(Material supplied begins)

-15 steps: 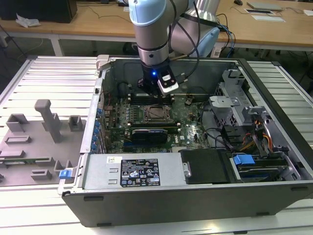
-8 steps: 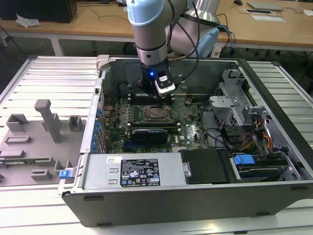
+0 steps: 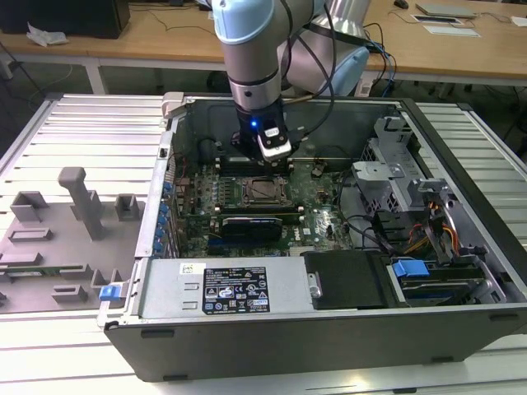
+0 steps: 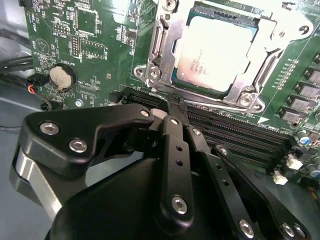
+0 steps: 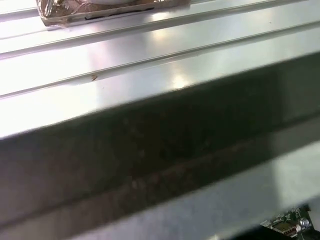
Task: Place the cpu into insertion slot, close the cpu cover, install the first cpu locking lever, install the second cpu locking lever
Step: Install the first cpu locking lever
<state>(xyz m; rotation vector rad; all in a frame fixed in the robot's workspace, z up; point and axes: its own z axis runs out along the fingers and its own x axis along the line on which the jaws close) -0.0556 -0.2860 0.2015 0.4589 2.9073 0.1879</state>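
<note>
Nearest the lens in the second wrist view: black pincer [image 4: 174, 105], linkages and screw heads up close, fingertips drawn together with no gap. Nothing visible between them; cannot tell whether the tips touch anything below. Tips just beside the near edge of the insertion slot [image 4: 227, 14], above long black memory slots [image 4: 240, 135].

Largest of all, in the exterior view: slatted metal bench [image 3: 66, 140], carrying an open computer case [image 3: 247, 337] laid on its side. Grey fixture block [image 3: 74, 214] on the bench at the exterior view's left, well apart from the case. Pale blue robot arm [image 3: 251, 41] reaching straight down into the case, pincer [image 3: 276, 164] low over the green motherboard [image 3: 313, 197], just beyond the insertion slot as that view looks. Silver power supply [image 3: 222, 288] along the case's near wall.

Pale ribbed metal surface [image 5: 150, 45] and a dark blurred band [image 5: 150, 150] in the first wrist view.

Back on the motherboard [image 4: 90, 45] in the second wrist view: cpu cover [image 4: 164, 62] lying flat on the insertion slot, its silvery frame resting over the chip's edges. Seated inside, framed by the cover's window: cpu [image 4: 215, 50], pale silver-grey top facing up, level with the frame. Same chip in the exterior view [image 3: 263, 191], mid-board.

Smallest: round coin battery [image 4: 61, 76], well apart from the slot.
</note>
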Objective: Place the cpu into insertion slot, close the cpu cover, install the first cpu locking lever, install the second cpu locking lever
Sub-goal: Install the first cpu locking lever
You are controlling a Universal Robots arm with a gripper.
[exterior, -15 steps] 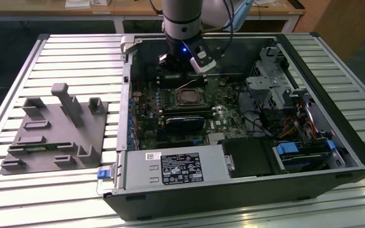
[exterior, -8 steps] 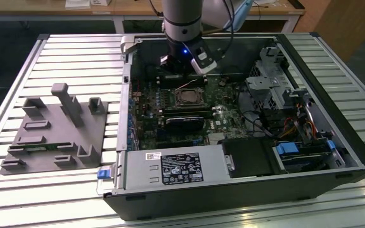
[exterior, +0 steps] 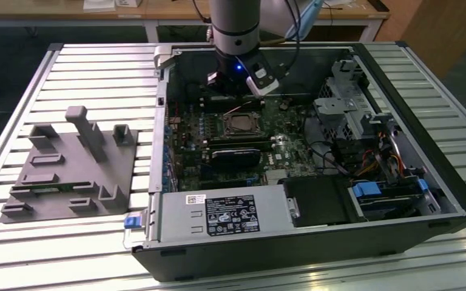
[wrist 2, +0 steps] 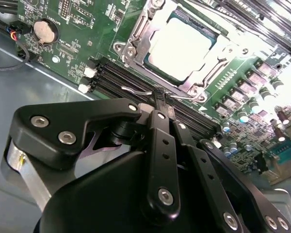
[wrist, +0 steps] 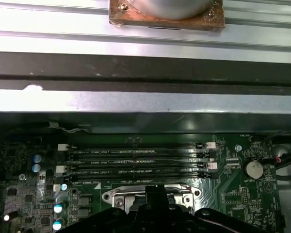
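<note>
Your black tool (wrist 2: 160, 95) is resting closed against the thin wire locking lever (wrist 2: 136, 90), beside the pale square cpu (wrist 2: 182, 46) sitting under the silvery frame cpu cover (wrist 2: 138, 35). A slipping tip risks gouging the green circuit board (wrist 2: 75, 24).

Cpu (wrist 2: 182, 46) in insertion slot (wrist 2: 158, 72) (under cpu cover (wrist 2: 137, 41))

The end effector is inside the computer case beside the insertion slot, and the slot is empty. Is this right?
No: the insertion slot is not empty. The second wrist view shows the cpu lying in it, with the end effector beside it.
</note>
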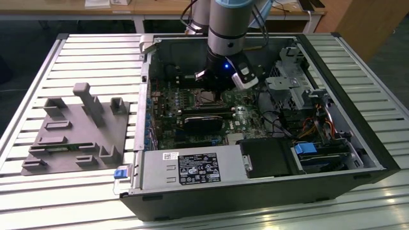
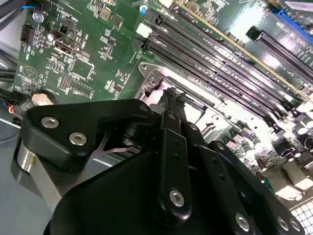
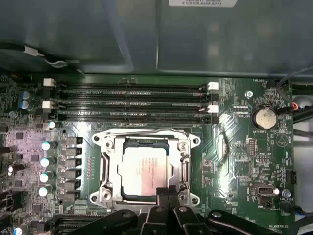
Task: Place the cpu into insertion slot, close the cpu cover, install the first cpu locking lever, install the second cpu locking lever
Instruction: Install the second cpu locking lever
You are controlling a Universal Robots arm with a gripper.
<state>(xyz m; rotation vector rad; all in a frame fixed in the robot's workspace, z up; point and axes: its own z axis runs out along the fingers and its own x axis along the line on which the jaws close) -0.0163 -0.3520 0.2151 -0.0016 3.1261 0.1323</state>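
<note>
My pincer (image 2: pixel 172 98) sits nearest the lens in both wrist views: black linkages, fingertips drawn tight together with no gap, nothing visibly held between them. The tips are down at one edge of the insertion slot (image 3: pixel 146 169); whether they touch the metal there I cannot tell.

Cpu (image 3: pixel 145 170): seated in the slot, pale metal top facing up, lying square within the rim. Placement looks done.

Cpu cover (image 3: pixel 182 161): the silver frame appears to lie flat around the chip, its opening showing the chip's top. Judged closed, though I would not swear it is fully down.

Locking levers: thin rods seem to run along the frame's sides, but I cannot make out whether either is hooked home. With the tips pressed at the socket edge, I judge the lever steps as the work in hand or outstanding.

Counts, first wrist view: one cpu, one socket, one cover; four long black memory slots (image 3: pixel 132 104) just beside the socket, all bare; one round coin battery (image 3: pixel 264 118) well apart.

Exterior view: arm reaches down into the open computer case (image 1: pixel 191 167); one grey fixture tray (image 1: pixel 73 132) sits outside, toward the exterior view's left.
</note>
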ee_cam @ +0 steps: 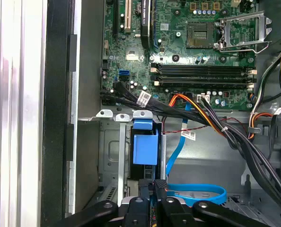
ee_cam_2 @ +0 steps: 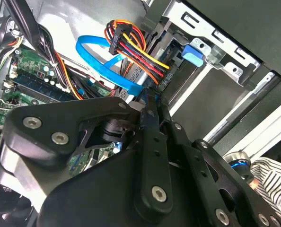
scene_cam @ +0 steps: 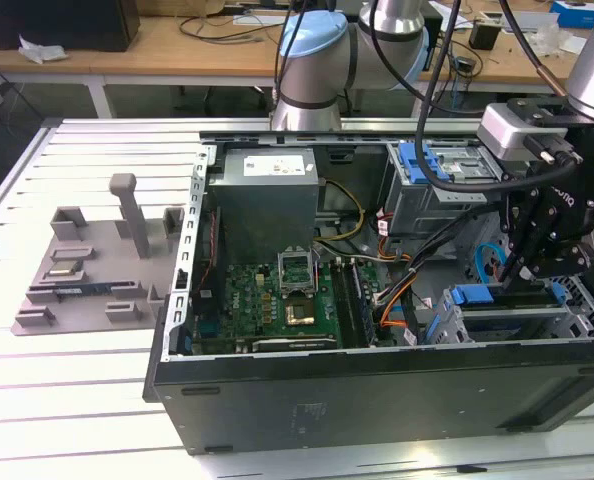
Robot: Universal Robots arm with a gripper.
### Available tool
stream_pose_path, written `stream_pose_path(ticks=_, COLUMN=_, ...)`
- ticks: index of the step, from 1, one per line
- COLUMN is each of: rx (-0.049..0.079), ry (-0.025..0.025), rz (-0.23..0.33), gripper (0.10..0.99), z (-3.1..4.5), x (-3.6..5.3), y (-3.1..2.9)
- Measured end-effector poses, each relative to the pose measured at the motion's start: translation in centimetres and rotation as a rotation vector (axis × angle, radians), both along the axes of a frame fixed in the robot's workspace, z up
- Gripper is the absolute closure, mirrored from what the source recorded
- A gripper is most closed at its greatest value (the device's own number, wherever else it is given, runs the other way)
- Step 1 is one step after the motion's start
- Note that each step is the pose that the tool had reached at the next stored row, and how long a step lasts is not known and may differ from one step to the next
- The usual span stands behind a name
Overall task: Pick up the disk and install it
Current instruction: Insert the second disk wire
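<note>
Over on the exterior view's right, the black gripper [scene_cam: 522, 272] hangs low inside the open computer case [scene_cam: 377, 390], which lies on its side on the slatted table [scene_cam: 77, 400]. Right under the gripper sits the disk [scene_cam: 507, 300], lying flat in the metal cage [scene_cam: 457, 325] by the case's near wall. I can see its blue plastic end and a dark strip of its side. A grey power box [scene_cam: 267, 200] and a green board [scene_cam: 277, 300] fill the middle of the case. A grey holder tray [scene_cam: 97, 270] rests on the table at the exterior view's left.

From the second wrist view, the gripper's black links [ee_cam_2: 150, 156] are pressed close together, pointing down beside a blue ribbon cable [ee_cam_2: 102, 66] and a bunch of red, yellow and black wires [ee_cam_2: 136, 47].

From the first wrist view, the disk's blue front [ee_cam: 144, 146] sits in the cage opening, and the jaws [ee_cam: 154, 189] look shut on its edge.
</note>
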State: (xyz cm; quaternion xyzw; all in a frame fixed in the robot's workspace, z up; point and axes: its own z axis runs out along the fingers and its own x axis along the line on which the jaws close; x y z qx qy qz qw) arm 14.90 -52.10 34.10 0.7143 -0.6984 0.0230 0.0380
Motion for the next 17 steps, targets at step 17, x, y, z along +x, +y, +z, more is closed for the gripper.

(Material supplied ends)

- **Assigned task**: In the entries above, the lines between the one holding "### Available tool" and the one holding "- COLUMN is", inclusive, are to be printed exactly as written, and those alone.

- **Solution to this task**:
### Available tool
stream_pose_path, written `stream_pose_path(ticks=_, COLUMN=_, ...)`
- ticks: index of the step, from 1, one per line
- COLUMN is each of: rx (-0.049..0.079), ry (-0.025..0.025), rz (-0.23..0.33), gripper (0.10..0.99), z (-3.1..4.5), x (-3.6..5.3), y (-3.1..2.9)

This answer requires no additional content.